Evidence points to the conclusion that Schultz and Streit may not be very effective defensemen anymore. To gauge this, different factors need to be considered for each player.

The case of Nick Schultz

In the case of Nick Schultz, his Corsi numbers don't look good with anyone this season.

This shows some limited success with the now-departed Luke Schenn, but few other solutions. Truthfully, this shouldn't be all that surprising. Last season, Schultz was on a one-year contract, and earned a two-year extension largely by posting the best Corsi of his career–47.6 percent. His Corsi this season, 45.6 percent, is more in line with the rest of his career.

Nick Schultz is simply not much of a Corsi performer. He is what he is; a 33-year old shot blocking, stay at home defenseman. It is really the coach's discretion how much they wish to deploy such a player, but the results will be fairly predictable.

The case of Mark Streit

Mark Streit is a very different player than Nick Schultz. He is a goal scorer who excels firing the puck on the power play. He is also 38 years old now, which is getting up there.

There is evidence that the years are finally catching up to Streit. Going back three years, his numbers are noticeably lower this season.

Streit had straddled a 50 percent Corsi performance the last few seasons, but is seeing a big drop off this season. Right now his 5v5 points per 60 minutes haven't suffered, but they likely will fall off if his Corsi For rate remains significantly lower than past seasons.

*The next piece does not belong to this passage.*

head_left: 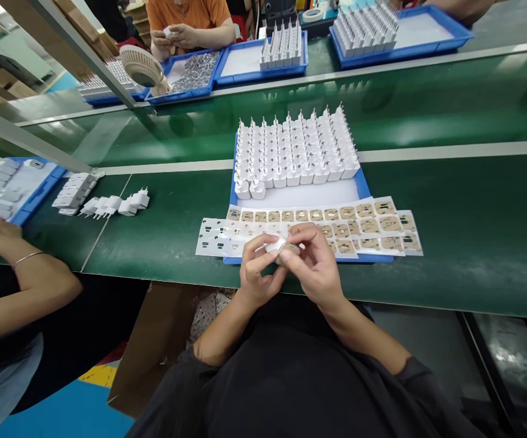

Streit has only played 22 games this season due to injury. Perhaps that injury bug has slowed down his performance, and he will rebound as the season goes on. A more cynical answer is that his age is finally catching up to him. At 38, that puts Streit among the ten oldest players in the league. A drop off for him is a question of "when," not "if."

Solutions going forward

There are no easy answers about "fixing" the problem of Streit and Schultz lagging behind the younger legs on defense. Age and past performance are unavoidable, and coach Dave Hakstol must evolve with what the players bring to the table at this time.

Streit is definitely a candidate for a trade. He's too old to be a part of the Flyers when they are a contender again, and Ghost is already pushing him out of is best role, power play quarterback. His trade value isn't what it once was, as he was 10th in defensemen scoring last year with 52 points. He won't get anywhere near that this year between injury and losing his job to Ghost. Even with a reduced return, it still makes sense to consider less trade packages.

Short of trades, the best scenario is reducing the roles of Streit and Schultz, and hoping others are ready to step up to bigger roles. That means harder even-strength minutes for Ghost, and more responsibility for Medvedev in general. I bet most Flyers fans wouldn't mind seeing either of those things happen.